9. Summary of Non-Clinical Performance Testing
Biocompatibility:
Biocompatibility studies, including Acute Systemic Toxicity, Vaginal Irritation, Cytotoxicity, and Sensitization testing, were performed in accordance with the 2023 FDA Guidance Document, Use of International Standard ISO 10993-1, "Biological Evaluation of Medical Devices-Part 1: Evaluation and Testing Within a Risk Management Process" and ISO 10993-1:2009 as follows:
- Cytotoxicity (ISO 10993-5:2009/R 2014)
- Sensitization (ISO 10993-10:2021)
- Vaginal Irritation (ISO 10993-10:2021)
- . Acute Systemic Toxicity (ISO 10993-11:2017)
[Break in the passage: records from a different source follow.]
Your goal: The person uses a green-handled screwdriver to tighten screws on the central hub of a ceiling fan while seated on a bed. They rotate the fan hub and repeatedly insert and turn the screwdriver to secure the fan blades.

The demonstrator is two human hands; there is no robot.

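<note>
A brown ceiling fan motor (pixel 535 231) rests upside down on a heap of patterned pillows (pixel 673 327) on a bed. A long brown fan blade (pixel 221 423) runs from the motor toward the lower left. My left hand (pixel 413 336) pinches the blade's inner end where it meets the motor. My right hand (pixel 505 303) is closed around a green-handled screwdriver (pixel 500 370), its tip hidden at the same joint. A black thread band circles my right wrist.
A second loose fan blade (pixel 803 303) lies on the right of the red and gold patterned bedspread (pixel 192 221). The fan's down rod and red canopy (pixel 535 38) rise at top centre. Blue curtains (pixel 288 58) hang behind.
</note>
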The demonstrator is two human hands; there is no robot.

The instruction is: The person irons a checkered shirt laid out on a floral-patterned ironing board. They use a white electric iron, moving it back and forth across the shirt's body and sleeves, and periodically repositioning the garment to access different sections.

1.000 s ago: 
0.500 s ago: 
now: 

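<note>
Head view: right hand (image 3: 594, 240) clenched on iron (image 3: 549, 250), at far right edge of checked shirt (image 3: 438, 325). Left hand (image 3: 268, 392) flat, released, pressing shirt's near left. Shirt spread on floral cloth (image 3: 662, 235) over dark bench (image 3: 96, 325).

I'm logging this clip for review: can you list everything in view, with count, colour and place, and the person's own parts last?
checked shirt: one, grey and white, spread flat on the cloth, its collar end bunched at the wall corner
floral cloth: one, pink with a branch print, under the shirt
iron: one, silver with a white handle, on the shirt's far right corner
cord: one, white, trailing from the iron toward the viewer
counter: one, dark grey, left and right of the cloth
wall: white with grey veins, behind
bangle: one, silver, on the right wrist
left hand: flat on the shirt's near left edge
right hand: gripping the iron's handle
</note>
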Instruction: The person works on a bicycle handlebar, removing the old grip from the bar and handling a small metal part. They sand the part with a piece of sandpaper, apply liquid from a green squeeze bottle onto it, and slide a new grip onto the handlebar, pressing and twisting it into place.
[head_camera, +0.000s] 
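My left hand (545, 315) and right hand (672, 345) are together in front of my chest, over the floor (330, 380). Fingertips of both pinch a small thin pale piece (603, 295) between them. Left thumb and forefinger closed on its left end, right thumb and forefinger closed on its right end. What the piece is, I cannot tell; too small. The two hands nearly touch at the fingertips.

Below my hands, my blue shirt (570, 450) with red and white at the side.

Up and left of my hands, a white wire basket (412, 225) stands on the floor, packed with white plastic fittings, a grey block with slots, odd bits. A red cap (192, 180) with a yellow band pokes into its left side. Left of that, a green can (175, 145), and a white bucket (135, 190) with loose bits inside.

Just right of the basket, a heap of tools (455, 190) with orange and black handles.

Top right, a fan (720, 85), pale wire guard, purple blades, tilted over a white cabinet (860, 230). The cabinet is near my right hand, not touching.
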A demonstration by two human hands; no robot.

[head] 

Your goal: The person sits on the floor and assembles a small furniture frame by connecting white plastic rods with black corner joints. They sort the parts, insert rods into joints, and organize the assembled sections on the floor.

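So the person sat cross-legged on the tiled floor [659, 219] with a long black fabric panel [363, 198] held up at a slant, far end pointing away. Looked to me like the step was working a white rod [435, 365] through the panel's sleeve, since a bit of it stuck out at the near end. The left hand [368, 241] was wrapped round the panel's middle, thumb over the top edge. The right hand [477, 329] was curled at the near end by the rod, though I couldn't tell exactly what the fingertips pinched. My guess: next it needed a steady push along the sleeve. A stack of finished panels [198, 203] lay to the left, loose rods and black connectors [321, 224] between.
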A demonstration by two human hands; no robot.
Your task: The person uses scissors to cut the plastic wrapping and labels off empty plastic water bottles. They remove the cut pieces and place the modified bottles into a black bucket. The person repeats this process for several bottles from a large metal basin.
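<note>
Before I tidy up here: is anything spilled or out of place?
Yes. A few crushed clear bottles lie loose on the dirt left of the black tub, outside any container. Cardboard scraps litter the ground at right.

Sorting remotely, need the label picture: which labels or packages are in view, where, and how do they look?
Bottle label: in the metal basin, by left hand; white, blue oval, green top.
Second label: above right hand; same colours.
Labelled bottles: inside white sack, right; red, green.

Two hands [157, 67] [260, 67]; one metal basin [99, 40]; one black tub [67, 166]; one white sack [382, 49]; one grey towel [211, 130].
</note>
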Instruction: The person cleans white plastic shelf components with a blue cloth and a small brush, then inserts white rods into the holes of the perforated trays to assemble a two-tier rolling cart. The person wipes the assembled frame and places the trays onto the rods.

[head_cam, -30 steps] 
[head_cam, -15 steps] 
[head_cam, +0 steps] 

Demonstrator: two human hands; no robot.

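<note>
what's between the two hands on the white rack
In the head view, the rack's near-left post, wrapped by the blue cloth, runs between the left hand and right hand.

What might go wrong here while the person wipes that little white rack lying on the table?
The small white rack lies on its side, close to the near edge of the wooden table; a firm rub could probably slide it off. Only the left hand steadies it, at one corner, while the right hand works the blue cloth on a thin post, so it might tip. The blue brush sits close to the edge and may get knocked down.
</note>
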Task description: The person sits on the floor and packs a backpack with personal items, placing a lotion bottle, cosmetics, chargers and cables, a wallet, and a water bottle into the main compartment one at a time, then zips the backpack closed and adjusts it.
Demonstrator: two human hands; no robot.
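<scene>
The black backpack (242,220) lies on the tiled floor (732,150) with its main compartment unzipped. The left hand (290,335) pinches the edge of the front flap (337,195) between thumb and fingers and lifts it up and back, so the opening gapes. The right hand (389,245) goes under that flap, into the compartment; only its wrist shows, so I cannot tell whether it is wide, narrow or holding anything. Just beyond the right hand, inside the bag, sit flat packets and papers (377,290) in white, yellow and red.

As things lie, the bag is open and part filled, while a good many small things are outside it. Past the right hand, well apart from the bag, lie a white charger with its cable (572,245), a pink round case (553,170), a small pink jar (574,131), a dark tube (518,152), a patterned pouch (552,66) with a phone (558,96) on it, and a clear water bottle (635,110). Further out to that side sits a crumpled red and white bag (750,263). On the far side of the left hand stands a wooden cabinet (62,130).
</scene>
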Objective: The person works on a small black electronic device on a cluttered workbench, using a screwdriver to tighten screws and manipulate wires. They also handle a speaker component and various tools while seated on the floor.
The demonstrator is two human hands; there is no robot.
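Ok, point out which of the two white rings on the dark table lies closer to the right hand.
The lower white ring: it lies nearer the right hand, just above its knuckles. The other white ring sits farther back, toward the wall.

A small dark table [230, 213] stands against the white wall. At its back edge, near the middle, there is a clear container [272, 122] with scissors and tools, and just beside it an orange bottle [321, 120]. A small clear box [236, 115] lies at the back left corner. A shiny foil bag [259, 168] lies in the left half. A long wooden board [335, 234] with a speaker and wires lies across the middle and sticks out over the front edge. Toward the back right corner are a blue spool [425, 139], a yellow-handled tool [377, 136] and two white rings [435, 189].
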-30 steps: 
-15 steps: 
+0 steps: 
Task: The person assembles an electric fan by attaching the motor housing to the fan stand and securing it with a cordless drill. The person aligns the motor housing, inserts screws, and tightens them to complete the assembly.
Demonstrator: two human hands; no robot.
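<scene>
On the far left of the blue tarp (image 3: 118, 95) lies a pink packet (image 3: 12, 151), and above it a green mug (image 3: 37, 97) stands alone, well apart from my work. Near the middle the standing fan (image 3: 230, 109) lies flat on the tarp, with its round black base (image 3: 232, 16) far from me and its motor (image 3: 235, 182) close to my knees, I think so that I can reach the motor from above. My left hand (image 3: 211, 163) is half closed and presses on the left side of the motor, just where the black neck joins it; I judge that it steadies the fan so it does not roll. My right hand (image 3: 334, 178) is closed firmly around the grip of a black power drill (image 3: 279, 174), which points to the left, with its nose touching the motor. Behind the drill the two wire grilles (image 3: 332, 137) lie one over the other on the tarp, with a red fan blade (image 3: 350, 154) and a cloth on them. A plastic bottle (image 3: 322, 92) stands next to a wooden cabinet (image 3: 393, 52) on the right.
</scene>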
The result of testing demonstrates that the subject device is non-cytotoxic, non-irritating, nonsensitizing, and non-acutely, systemically toxic.
Physical Performance Testing:
The Lelo Hex Lubricated Natural Rubber Latex Condom was tested and met all the requirements of ISO 4074:2015 " Natural rubber latex male condom – Requirement and test methods" and ASTM D3492-16 "Standard Specification for Rubber Contraceptives (Male Condoms)" for dimensional, tensile strength, force at break, lubricant quantity, visible defects, elongation, air burst volume and air burst pressure requirements.
Shelf Life:
The Lelo Hex Lubricated Natural Rubber Latex Condom has a three-year shelf-life based on the results of accelerated stability evaluation conducted as required in 21 CFR 801.435. All samples met predefined acceptance criteria.
10. Conclusion
The results of the performance testing described above demonstrate that the Lelo Hex Lubricated Natural Rubber Latex Condom is as safe and effective as the predicate device and supports a determination of substantial equivalence.